Orlev was part of a multidisciplinary group that set out solve this problem as part of the BioDesign: Medical Innovation program, created by The Hebrew University of Jerusalem and its affiliated Hadassah Medical Center.

He partnered with engineering students Eliezer Keinan and Nitzan Guberman, who developed UCap, a non-invasive microfiber urine-collection pad.

The innovative pad contains bundles of hollow glass microfibers that quickly draw urine samples from absorptive pads in seconds, while the remainder of the urine is absorbed by a polymer matrix.

As the urine is rapidly collected, cross-contamination of the urine sample by contact with skin or fecal matter is prevented. The low-cost but highly effective solution can save time and money in the collection of sterile samples from patients prone to UTIs.

“More than 11 million urine tests are carried out each year in infants and elderly patients,” said Itai Monnickendam and Simi Hinden, MBA students working with the group as part of The Hebrew University’s BioDesign program. “This presents a market of $100 million annually in the United States alone.”

BioDesign: Medical Innovation is a multi-disciplinary, team-based approach to medical innovation, created by The Hebrew University of Jerusalem and its affiliated Hadassah Medical Center.
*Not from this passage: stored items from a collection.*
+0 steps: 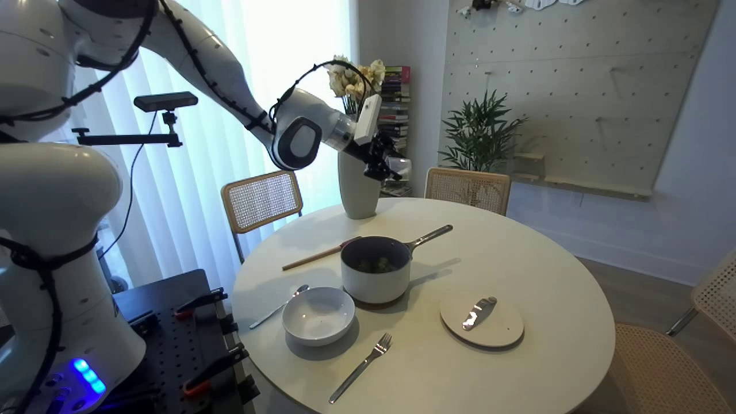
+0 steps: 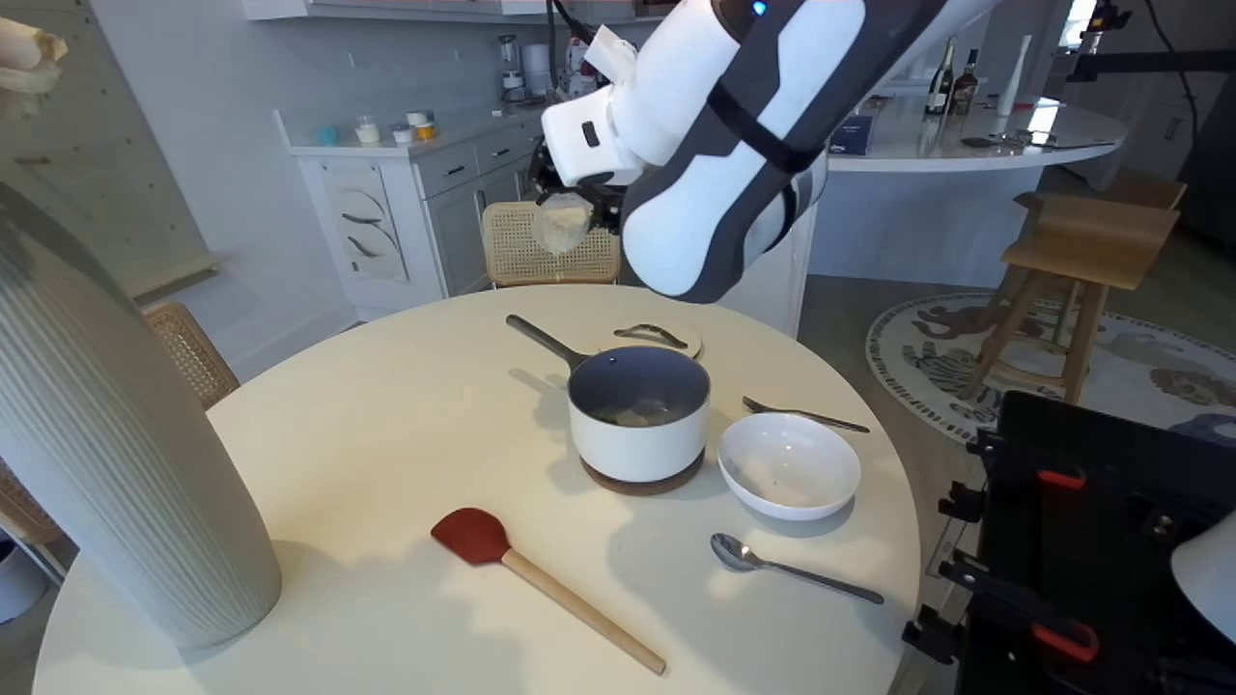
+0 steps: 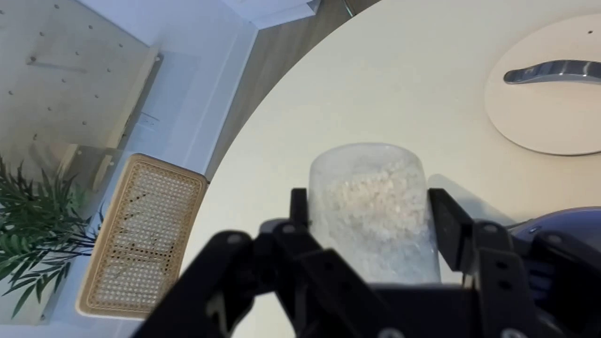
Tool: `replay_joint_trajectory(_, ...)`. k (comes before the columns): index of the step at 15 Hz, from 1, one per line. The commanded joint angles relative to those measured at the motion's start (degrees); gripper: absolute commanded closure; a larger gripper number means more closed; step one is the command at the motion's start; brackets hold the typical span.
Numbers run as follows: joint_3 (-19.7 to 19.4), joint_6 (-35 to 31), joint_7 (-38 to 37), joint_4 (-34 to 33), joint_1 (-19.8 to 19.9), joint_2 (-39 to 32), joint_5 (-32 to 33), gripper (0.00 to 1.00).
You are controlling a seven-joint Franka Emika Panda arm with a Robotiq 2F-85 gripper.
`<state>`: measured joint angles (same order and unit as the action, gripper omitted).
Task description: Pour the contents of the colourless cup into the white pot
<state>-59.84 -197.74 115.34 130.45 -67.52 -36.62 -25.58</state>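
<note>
Gripper [image 3: 369, 206], black: clamped on the sides of the colourless cup [image 3: 375, 202], which holds pale grains. Cup: raised above the table [image 2: 386, 454]. White pot [image 2: 637, 449]: apart from the cup, lower right in the wrist view, partly hidden by the gripper; standing on a brown trivet [image 2: 642, 488], white bowl [image 2: 763, 444] just beside. Bare tabletop: between pot handle [image 2: 546, 342] and tall vase [image 2: 135, 434]. Table edge: curving left of the cup, wrist view.

Home kitchen, drawers [image 2: 447, 174], dining table [image 1: 506, 253] (round)
</note>
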Motion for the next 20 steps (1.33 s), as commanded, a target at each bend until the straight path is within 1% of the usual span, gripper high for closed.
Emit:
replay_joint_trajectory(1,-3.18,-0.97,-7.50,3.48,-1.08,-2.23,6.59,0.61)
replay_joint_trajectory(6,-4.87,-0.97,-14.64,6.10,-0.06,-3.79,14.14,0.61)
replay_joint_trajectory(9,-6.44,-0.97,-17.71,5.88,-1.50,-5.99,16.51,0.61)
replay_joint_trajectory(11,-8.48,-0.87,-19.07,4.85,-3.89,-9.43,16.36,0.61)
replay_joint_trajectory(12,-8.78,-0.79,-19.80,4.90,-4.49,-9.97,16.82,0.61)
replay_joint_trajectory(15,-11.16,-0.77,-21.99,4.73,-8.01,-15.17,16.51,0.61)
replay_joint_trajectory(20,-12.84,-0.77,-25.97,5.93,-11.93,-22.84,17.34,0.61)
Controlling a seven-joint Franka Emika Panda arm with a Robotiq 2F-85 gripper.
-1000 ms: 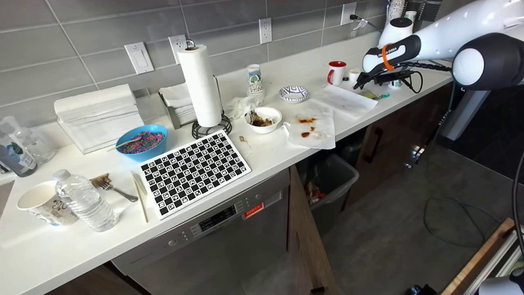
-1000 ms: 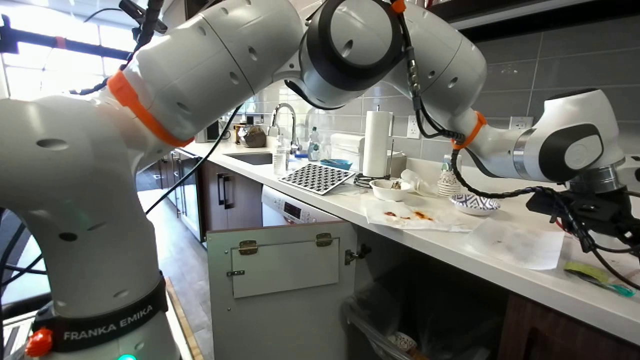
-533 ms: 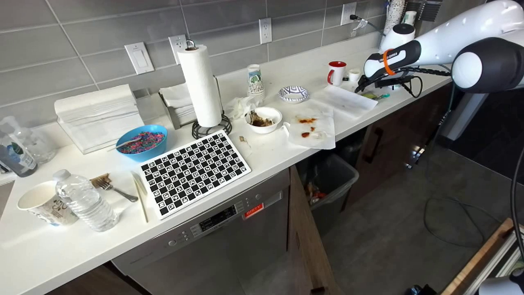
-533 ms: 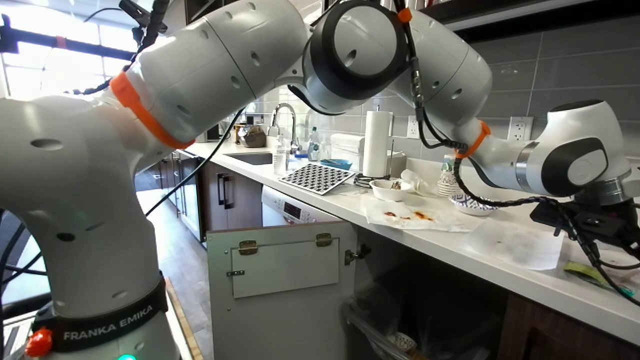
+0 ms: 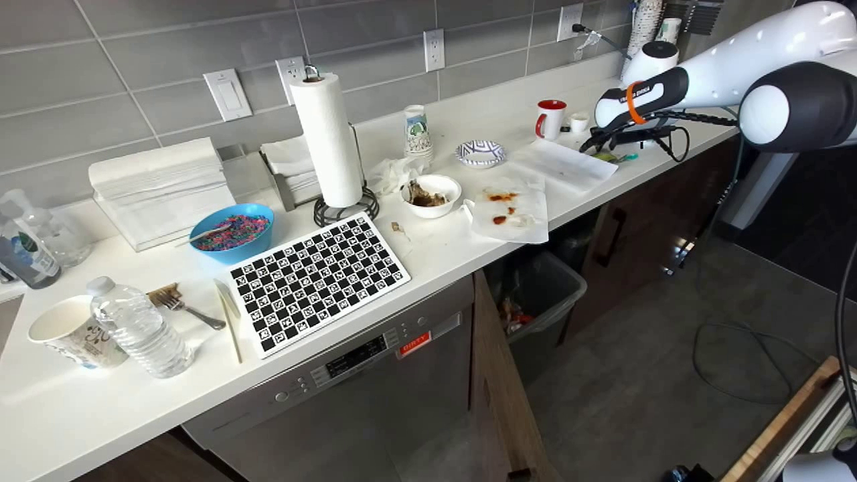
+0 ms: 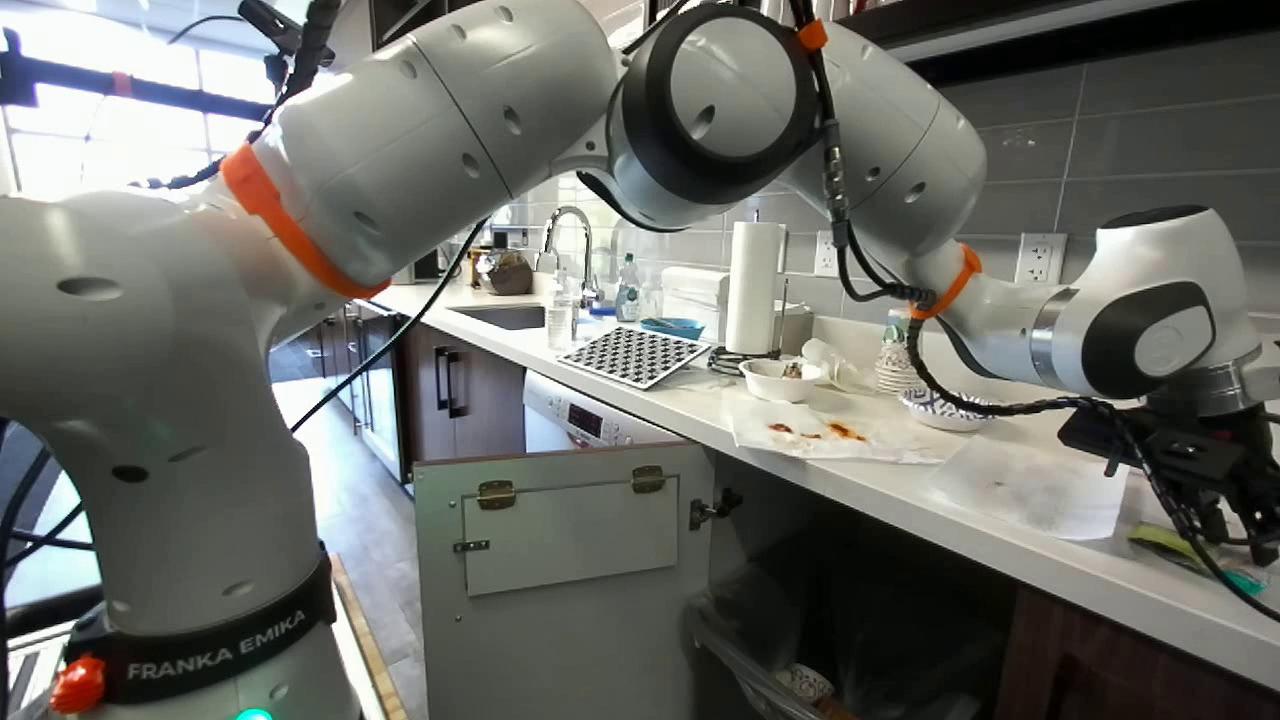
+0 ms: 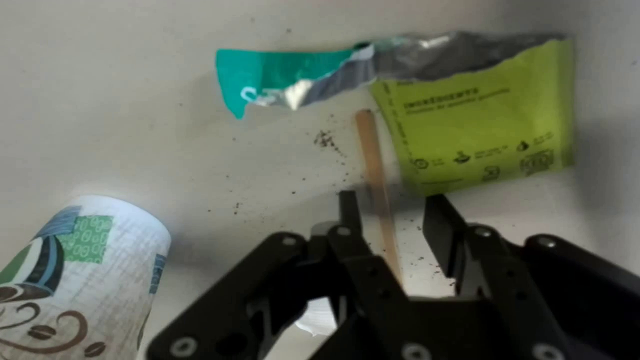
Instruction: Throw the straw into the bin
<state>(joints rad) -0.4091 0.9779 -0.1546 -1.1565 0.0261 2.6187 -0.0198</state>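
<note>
A thin, flat brown straw (image 7: 375, 167) on the white table (image 7: 150, 125) shows between my parted jaws; I should pinch low and squarely, avoiding the torn lime-and-teal foil packet (image 7: 435, 102) just ahead.

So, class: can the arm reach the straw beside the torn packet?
Likely yes: in the wrist view, the open end effector straddles the straw, and the packet doesn't cover it.
</note>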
Sponsored by Boston Scientific and the Terumo Medical Corporation, the program takes outstanding medical fellows, bioengineering and business graduate students, and tutors them in the science and practice of bringing a medical innovation to the market. The program is directed by Professor Yaakov Nahmias, director of the Alexander Grass Center for Bioengineering at the Hebrew University of Jerusalem, and Professor Chaim Lotan, director of the Heart Institute at Hadassah Medical Center.

The innovations produced by the Biodesign program participants are commercialized by Yissum, the technology transfer company of The Hebrew University of Jerusalem, and Hadasit, the technology transfer company of the Hadassah Medical Center.